*EXERCISE AIM*: From the listing below, return each line that includes "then".

### DATA FOR PROCESSING ###

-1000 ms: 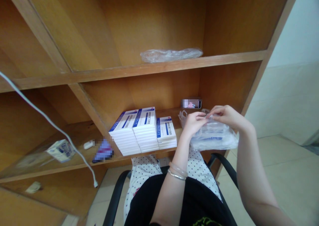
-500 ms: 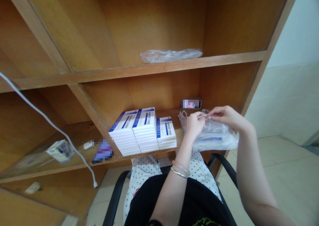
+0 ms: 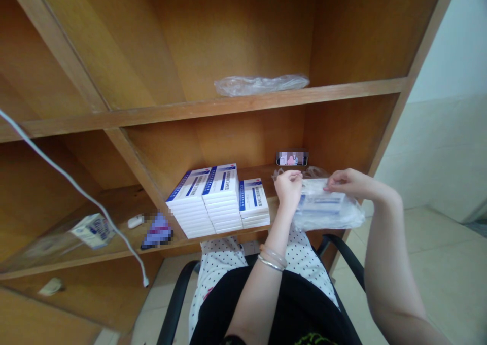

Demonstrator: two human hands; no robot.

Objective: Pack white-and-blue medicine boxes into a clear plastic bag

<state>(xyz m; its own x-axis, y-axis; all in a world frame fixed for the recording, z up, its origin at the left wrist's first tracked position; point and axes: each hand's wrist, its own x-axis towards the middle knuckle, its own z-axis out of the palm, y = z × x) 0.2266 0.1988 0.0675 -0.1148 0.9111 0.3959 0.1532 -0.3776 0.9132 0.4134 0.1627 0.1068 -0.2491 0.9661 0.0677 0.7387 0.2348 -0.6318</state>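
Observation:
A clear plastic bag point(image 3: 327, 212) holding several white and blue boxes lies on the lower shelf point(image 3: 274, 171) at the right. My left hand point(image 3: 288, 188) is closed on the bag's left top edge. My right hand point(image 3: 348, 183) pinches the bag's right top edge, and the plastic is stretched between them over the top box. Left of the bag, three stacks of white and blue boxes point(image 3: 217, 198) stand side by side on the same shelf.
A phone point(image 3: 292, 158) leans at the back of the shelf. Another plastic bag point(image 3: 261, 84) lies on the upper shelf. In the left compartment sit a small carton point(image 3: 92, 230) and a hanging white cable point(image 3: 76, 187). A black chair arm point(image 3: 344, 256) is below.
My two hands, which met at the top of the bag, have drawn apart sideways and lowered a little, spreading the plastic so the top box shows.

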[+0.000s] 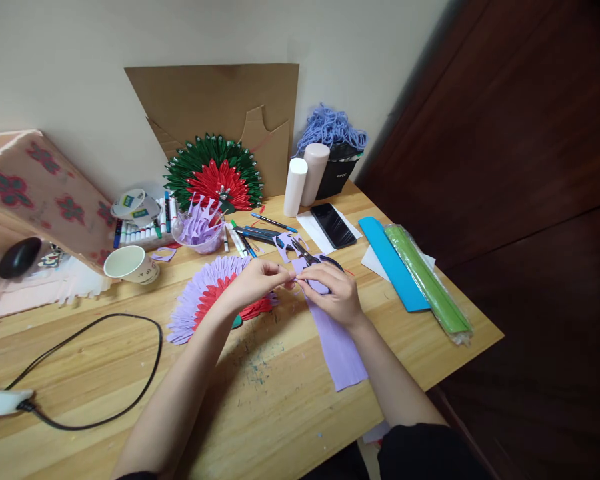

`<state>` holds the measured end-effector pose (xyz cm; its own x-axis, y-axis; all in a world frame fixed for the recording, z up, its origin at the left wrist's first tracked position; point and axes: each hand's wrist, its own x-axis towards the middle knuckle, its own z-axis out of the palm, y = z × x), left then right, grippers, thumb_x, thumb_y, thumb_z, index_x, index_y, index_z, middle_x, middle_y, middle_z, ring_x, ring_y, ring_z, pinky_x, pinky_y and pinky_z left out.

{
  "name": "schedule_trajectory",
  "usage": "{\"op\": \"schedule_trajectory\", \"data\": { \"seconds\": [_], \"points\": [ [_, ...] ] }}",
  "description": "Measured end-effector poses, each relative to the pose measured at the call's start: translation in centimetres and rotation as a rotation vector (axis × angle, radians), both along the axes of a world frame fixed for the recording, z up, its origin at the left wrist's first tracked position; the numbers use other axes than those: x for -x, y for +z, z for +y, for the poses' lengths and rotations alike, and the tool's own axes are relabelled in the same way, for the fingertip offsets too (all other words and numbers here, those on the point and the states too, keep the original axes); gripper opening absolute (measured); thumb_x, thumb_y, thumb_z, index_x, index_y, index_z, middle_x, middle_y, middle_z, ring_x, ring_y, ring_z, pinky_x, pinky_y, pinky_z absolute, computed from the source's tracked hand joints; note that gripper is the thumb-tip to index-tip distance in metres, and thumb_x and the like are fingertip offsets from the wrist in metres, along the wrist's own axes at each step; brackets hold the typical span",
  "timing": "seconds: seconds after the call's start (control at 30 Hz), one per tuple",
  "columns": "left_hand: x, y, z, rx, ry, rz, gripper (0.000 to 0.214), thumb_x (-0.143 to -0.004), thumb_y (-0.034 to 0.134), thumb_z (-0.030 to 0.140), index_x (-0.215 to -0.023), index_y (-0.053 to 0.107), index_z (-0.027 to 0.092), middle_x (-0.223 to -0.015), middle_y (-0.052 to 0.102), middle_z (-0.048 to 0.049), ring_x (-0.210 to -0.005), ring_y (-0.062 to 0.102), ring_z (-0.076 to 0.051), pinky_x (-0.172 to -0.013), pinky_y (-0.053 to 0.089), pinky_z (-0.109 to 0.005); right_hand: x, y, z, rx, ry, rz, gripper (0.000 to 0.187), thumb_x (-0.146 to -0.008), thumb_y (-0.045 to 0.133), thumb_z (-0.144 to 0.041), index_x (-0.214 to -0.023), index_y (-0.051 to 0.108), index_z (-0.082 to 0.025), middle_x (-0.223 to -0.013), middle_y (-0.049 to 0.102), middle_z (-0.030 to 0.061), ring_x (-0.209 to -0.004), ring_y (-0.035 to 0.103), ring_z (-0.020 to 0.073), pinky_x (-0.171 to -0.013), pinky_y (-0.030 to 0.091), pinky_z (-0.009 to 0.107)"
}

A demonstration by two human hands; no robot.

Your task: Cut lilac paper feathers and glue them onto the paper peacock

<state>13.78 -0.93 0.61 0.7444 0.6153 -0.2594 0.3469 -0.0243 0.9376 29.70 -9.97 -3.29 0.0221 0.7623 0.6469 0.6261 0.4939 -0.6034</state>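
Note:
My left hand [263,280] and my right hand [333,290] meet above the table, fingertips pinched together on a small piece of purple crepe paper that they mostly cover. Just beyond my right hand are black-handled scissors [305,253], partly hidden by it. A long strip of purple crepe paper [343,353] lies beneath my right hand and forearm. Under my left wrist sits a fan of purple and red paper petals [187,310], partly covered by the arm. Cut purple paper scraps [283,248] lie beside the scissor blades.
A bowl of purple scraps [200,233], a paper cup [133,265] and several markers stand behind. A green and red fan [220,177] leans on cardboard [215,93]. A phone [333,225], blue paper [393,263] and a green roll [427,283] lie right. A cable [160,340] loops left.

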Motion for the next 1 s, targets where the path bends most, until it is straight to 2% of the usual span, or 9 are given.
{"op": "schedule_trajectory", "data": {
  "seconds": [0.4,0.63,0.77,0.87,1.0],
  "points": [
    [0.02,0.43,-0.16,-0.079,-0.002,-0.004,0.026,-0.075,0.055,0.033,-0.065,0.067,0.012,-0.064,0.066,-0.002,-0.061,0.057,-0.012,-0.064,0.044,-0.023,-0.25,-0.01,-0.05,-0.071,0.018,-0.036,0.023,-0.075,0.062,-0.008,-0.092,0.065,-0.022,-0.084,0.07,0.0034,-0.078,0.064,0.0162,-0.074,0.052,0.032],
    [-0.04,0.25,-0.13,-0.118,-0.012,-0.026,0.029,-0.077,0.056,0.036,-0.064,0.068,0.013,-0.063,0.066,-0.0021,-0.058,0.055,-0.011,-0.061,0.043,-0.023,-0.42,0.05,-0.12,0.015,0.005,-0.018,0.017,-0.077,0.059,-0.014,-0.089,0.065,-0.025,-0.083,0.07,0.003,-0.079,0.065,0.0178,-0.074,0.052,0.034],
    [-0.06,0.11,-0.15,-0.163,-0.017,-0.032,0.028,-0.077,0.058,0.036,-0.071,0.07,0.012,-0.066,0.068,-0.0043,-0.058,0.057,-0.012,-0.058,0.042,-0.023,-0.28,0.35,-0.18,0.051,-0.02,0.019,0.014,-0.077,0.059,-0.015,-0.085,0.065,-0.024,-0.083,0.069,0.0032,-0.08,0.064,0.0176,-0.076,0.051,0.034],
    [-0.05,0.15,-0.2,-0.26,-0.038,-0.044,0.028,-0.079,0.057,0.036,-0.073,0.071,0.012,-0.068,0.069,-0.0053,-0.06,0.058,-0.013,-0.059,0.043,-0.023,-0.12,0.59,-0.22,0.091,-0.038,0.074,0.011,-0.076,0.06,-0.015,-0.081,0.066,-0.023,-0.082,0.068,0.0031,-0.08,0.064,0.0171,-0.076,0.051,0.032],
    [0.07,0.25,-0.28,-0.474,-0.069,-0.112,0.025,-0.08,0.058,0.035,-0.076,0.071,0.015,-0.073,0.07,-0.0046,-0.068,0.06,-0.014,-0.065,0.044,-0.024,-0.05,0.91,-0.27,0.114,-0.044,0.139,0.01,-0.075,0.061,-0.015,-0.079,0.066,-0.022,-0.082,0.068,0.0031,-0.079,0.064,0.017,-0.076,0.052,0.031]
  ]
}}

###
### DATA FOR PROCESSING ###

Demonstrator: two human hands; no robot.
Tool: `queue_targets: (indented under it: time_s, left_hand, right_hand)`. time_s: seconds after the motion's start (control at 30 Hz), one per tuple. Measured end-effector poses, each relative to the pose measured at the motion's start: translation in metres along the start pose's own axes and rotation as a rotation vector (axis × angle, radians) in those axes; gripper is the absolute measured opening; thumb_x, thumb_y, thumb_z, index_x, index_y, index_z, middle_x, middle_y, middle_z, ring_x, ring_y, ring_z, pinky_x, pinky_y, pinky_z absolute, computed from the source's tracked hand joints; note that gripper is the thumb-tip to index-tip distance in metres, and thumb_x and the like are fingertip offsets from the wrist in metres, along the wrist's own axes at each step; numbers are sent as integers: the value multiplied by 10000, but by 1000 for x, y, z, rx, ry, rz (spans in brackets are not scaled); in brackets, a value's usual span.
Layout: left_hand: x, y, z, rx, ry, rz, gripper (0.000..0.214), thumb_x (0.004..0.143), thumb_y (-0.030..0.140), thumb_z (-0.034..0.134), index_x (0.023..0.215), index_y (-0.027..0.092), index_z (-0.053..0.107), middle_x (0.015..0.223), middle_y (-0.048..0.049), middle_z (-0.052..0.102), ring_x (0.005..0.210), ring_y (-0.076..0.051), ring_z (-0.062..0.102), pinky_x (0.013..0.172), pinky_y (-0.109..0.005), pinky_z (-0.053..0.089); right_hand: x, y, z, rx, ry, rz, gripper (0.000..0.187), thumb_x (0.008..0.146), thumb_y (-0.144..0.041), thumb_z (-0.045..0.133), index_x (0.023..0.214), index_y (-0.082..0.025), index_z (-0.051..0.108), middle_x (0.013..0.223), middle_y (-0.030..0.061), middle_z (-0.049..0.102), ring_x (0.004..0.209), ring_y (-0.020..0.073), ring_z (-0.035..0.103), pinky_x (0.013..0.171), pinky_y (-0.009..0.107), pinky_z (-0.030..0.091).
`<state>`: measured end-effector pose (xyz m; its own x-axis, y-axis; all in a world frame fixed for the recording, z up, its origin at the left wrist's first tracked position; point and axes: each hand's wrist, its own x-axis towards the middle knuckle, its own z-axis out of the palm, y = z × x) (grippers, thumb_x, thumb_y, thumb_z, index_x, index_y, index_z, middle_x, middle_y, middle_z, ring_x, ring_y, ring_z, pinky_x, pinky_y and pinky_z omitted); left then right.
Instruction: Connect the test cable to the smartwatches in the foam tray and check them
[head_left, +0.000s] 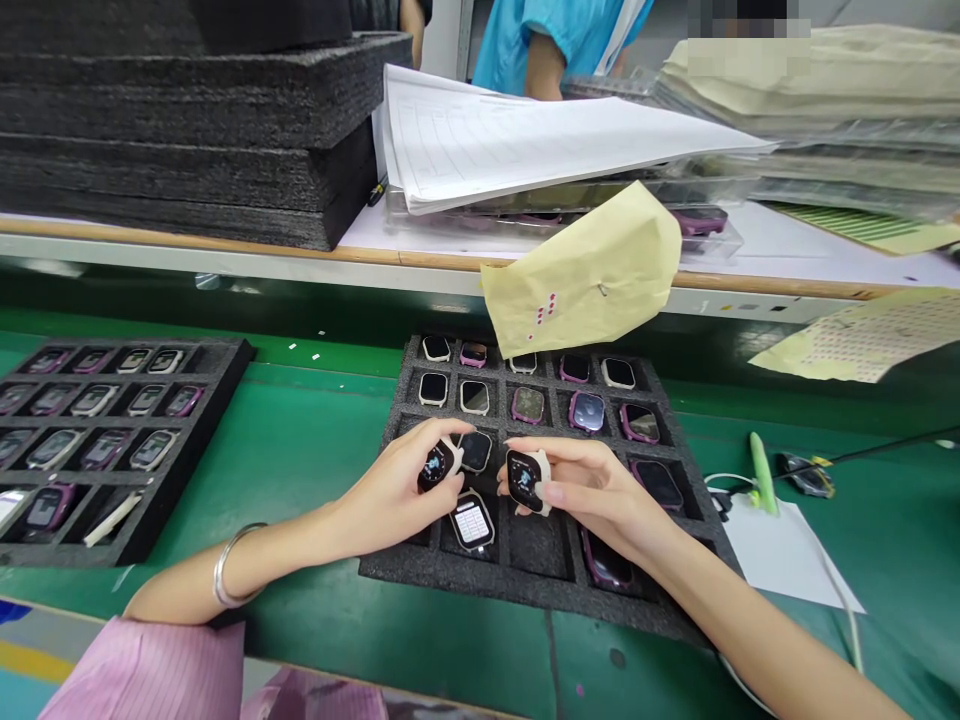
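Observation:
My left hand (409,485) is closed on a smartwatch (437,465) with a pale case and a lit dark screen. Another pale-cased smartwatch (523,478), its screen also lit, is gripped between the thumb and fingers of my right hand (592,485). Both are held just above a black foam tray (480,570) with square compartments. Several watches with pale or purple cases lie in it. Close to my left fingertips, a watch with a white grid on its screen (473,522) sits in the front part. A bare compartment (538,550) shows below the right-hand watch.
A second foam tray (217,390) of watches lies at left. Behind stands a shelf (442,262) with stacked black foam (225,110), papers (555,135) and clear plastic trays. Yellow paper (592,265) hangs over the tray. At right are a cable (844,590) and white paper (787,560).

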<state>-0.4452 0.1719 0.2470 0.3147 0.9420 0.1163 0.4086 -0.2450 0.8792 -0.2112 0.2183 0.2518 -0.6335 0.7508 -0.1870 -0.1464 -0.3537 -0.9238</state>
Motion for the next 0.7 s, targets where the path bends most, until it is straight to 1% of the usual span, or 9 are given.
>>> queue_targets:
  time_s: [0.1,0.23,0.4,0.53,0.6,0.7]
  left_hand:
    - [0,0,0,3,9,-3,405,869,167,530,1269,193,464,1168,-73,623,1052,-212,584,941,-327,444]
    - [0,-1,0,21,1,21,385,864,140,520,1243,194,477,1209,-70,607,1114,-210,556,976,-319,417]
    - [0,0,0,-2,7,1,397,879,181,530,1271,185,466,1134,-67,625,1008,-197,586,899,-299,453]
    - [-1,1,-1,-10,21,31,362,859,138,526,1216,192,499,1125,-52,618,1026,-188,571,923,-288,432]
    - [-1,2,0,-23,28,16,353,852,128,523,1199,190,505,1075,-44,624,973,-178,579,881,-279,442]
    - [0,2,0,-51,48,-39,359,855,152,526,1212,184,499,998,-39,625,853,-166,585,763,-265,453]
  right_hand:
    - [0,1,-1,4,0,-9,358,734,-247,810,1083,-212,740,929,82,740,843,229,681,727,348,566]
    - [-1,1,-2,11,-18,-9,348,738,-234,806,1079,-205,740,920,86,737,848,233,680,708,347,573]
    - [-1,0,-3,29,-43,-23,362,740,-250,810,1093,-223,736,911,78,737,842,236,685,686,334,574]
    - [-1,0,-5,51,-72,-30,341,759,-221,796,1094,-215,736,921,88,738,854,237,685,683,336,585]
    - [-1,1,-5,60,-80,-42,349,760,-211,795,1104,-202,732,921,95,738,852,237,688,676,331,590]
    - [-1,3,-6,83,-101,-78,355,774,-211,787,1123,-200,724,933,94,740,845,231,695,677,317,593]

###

*SOLVED PROBLEM*:
`<state>` holds the measured end-effector pose (xyz cm; its own x-axis, y-axis; all in a world frame fixed for the recording, z up, its origin at the left wrist's first tracked position; point and axes: each hand's wrist, its own x-axis towards the middle knuckle, its own z-axis out of the palm, y = z × x), left then right, grippers, thumb_x, thumb_y, thumb_z, index_x, index_y, index_z, middle_x, middle_y, middle_z, ring_x, ring_y, ring_z, pinky_x, pinky_y and pinky_z left out.
`<state>`: measured end-effector pose (xyz m; its own x-axis, y-axis; all in a world frame fixed for the recording, z up, its origin at the left wrist's first tracked position; point and axes: each hand's wrist, its own x-axis towards the middle knuckle, its own z-axis out of the palm, y = z × x) (grippers, thumb_x, thumb_y, thumb_z, index_x, index_y, index_z, middle_x, middle_y, middle_z, ring_x, ring_y, ring_z, pinky_x, pinky_y and pinky_z omitted); left then right.

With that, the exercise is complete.